Bestselling author Sarah J Naughton’s book, The Mothers, is a psychological thriller based around five friends who meet at their NCT class.
Each harbours a secret.
Local resident Sarah set the book in and around Belgravia. Here she reveals the local places that inspired her…
“The book is based on my own mothers’ club. One of their husbands is the one that gets bumped off in the book.
“But I haven’t told them who. They’re all still trying to guess!
“We meet in lots of places, but I love Food Filosophy on the corner of Ebury Street and Lower Belgrave Street. My kids went to St Peter’s Eaton Square, and the mums all went there. That’s where we all got to know each other.
“When your kids are developing there’s always something that you’re worried about. They’re not talking properly, they’re not walking, they’re not sitting up.
“And you join this little community of other anxious mothers who will be able to reassure you.
“In these cafes everywhere around London, there are commuters grabbing a quick coffee, and it’s bustling.

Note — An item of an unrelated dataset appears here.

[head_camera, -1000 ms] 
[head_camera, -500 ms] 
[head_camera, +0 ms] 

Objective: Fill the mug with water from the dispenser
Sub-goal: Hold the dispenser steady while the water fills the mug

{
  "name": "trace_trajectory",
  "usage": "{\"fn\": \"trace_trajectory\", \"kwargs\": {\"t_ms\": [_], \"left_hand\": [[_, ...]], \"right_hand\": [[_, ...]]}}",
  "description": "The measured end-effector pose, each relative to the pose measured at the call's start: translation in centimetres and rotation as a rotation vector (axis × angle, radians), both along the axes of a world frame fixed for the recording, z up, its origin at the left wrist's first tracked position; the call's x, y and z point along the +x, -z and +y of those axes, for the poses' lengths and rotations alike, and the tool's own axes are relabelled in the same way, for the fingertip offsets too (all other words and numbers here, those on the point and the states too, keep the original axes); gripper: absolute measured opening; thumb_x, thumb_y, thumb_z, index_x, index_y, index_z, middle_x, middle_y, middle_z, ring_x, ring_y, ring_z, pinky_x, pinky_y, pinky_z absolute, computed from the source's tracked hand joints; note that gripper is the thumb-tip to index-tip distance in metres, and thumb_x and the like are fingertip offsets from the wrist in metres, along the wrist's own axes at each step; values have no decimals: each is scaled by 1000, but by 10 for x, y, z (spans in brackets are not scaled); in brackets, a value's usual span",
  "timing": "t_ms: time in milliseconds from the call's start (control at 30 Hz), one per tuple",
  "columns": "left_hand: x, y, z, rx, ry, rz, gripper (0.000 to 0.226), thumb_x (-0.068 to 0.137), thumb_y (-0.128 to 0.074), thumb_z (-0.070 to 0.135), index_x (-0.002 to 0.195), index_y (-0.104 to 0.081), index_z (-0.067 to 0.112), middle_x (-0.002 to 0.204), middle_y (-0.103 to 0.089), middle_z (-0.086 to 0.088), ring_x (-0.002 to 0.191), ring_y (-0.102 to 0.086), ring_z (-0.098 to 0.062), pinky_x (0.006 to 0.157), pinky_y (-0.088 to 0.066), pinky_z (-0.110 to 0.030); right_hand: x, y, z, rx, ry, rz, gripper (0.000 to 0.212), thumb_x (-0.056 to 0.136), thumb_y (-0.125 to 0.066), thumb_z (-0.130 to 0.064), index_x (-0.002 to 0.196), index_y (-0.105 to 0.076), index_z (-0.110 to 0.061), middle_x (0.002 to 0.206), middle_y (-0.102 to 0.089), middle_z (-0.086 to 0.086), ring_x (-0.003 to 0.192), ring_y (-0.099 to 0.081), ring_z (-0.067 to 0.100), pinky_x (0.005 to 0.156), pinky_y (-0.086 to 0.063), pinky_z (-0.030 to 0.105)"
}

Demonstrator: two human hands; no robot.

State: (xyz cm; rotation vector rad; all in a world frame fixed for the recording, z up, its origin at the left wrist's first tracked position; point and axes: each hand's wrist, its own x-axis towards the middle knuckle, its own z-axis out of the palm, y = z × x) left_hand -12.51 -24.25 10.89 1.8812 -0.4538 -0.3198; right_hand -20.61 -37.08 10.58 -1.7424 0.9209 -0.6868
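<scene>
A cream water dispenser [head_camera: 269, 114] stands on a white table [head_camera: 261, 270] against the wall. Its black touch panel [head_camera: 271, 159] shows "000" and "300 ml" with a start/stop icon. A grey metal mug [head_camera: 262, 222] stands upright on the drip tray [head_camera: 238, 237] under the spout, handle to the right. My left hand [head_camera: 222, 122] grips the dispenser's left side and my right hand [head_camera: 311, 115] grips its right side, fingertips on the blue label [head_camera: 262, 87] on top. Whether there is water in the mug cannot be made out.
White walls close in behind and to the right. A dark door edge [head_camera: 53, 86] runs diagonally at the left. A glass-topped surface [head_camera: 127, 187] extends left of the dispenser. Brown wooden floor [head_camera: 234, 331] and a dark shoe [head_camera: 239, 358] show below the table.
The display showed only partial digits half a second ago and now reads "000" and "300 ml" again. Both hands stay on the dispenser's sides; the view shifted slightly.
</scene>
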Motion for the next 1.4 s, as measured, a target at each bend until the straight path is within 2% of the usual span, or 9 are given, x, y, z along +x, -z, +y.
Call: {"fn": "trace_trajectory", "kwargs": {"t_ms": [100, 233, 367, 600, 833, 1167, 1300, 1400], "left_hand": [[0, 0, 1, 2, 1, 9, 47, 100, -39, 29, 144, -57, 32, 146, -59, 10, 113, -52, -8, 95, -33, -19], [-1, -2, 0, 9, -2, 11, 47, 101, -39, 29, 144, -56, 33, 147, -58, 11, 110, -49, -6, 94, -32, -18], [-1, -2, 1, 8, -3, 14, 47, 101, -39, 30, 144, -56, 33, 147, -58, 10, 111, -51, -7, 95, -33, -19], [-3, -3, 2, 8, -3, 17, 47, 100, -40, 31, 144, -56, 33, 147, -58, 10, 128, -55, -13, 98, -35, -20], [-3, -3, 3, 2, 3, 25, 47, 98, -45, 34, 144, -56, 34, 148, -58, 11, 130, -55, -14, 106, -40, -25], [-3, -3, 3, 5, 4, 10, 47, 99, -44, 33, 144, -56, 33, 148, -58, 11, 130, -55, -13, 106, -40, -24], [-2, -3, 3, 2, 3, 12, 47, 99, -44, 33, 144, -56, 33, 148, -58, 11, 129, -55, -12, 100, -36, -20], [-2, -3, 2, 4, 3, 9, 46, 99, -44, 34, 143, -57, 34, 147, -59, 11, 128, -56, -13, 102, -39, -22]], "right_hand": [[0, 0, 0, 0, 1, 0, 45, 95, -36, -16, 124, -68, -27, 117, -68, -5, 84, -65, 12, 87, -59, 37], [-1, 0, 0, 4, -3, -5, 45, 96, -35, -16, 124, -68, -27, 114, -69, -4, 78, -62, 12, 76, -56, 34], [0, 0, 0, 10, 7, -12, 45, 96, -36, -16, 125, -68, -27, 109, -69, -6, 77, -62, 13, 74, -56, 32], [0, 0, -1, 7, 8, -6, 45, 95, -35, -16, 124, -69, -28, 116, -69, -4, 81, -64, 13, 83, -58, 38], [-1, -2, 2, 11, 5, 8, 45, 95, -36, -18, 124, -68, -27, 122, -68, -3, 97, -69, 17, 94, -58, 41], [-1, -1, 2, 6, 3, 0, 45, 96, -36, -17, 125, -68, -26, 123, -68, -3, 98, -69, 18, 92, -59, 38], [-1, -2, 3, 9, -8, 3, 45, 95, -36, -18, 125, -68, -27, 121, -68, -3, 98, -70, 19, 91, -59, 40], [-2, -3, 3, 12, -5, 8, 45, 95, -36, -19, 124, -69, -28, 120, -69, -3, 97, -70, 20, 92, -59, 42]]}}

“But there’s always a little enclave of parents in the corner, chatting, with prams and pushchairs, looking knackered.”
“The Royal Court theatre bar is a brilliant place to go. When everyone goes into the show, you have this amazing place to yourself. It’s got such a brilliant atmosphere and it’s so inspiring.

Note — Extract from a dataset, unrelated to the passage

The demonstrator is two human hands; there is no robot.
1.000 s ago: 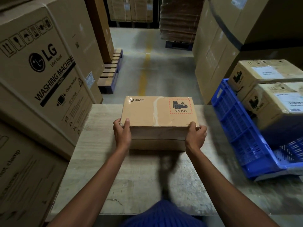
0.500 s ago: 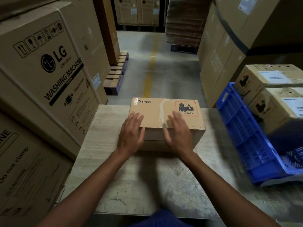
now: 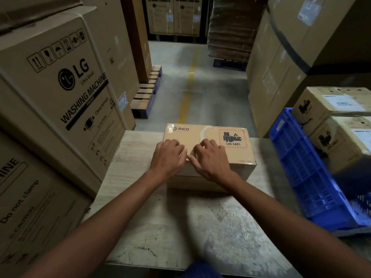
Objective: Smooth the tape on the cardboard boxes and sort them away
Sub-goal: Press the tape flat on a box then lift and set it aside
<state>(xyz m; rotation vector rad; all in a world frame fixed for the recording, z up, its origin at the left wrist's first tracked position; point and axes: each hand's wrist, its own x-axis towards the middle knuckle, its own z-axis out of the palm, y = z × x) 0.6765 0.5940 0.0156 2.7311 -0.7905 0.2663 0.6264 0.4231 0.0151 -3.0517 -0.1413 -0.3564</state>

“It has a buzz of energy, and the people that you meet there are really interesting. A very beautiful and stylish 80-year-old, sitting next to a transgender 18-year-old – it has that sort of rich diversity which is so inspiring.

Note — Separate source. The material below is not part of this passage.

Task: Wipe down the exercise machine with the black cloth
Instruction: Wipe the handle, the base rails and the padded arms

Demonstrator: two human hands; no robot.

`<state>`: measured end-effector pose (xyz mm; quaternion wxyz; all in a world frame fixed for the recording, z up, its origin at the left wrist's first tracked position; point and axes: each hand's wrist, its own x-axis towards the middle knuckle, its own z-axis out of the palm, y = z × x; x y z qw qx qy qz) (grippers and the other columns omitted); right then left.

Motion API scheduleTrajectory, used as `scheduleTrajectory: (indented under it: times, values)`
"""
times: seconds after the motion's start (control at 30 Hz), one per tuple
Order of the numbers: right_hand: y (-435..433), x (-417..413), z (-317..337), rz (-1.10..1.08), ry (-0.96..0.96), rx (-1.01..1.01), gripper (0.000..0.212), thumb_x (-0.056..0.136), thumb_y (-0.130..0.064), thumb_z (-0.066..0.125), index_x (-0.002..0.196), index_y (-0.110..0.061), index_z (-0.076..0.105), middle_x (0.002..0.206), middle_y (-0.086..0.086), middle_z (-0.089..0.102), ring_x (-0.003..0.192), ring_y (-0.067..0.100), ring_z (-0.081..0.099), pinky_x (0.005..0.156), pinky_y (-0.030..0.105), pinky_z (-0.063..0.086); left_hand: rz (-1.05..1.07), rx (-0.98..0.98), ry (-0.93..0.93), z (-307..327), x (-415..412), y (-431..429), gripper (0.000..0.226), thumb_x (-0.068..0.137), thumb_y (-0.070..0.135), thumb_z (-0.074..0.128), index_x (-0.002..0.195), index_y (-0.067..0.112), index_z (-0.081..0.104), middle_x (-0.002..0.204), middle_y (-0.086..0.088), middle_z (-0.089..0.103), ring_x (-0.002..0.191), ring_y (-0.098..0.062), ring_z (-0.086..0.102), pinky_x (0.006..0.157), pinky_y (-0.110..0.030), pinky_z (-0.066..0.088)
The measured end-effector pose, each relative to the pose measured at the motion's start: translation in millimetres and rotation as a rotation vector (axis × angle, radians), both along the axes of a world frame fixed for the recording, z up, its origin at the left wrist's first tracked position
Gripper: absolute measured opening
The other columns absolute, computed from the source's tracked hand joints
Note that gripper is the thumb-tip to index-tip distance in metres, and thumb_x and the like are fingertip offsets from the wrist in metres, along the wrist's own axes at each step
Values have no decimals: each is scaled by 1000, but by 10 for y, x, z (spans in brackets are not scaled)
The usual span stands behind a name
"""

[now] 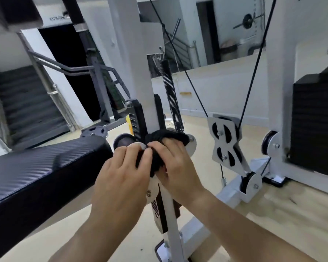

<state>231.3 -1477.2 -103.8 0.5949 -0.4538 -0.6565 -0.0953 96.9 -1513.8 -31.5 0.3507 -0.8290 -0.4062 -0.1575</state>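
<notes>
Black vinyl seat pad [36, 163], far left. My left hand [121, 174]: fingertips pinching the black cloth [167, 138]. Cloth: bunched at the foot of the machine's white upright [138, 72], touching and just ahead of both hands. My right hand [175, 167]: curled over it, covering more; the upright's length runs vertically.

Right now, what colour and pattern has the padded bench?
Black, with fine diagonal ribbing; the padded bench shows best in the head view.

We see a pale wooden floor [292, 214] near us and white walls [206, 95] beyond. At far left is a dark staircase [27, 110] with a metal handrail [53, 91], and a wide mirror [231, 25] at far right.
</notes>
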Motion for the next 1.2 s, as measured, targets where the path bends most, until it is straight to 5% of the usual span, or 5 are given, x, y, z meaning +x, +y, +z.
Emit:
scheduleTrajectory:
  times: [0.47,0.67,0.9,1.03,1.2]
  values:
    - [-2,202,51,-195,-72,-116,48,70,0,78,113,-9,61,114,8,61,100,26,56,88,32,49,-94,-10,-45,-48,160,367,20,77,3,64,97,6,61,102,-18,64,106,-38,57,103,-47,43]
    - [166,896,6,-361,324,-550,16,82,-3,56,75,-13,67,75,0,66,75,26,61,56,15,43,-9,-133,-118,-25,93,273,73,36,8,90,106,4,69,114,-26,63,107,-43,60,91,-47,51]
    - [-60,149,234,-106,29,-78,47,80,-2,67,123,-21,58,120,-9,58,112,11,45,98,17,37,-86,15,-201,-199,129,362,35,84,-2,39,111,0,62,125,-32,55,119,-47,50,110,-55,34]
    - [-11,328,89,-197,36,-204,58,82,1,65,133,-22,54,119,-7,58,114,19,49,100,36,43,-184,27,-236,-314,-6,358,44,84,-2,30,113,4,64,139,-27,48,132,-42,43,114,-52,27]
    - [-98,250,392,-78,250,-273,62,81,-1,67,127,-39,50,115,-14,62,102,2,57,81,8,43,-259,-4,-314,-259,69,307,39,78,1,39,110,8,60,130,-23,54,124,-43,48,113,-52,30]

“You don’t want to just be hanging around with people in cashmere and calfskin loafers. You want to be with all sorts of people. I do, at least.
“My favourite pub is the Fox and Hounds [on Passmore Street]. There are some characters in there. You sit quietly in the corner, and you hear the most amazing stories. There are staff from the big houses there to chat, and Tory politicians, talking very indiscreetly. All of life is there, in that pub.”
“If I have writer’s block, the local area is a very relaxing place to be.
“It’s a fantastic view, and it gives you a little bit of headspace. When you’re working there and you’re stuck, you’re able to look out over the whole of London, and feel as if you’re at the centre of things.
“The green spaces are also very good for the soul. If I’m feeling really stressed, I will go running in the Royal Hospital gardens, which is a lovely and undiscovered place to go.”
“When you walk past all those beautiful boats, they’re always brightly coloured, and there are fairy lights dangling. There is a definite sense of freedom about the Thames.
“I think everyone in London feels like they would probably like to live on the river, were circumstances different. You know you can get anywhere in the world from there.”
“It feels safe, like being in a sleepy market town with a real community spirit. It doesn’t feel like being a part of this inner city.
“When I went to antenatal classes, there were women from all walks of life. You form these bonds with a very diverse group of people who you might not have encountered in your workplace, or at school…
“Everybody has traumas and tribulations, people get divorced, people suffer depression, people have breakdowns, and this is what bonds the women in the book.
“When you come home, you’re just a woman trying to deal with the things that we all have to deal with, and that bonds you even more closely.”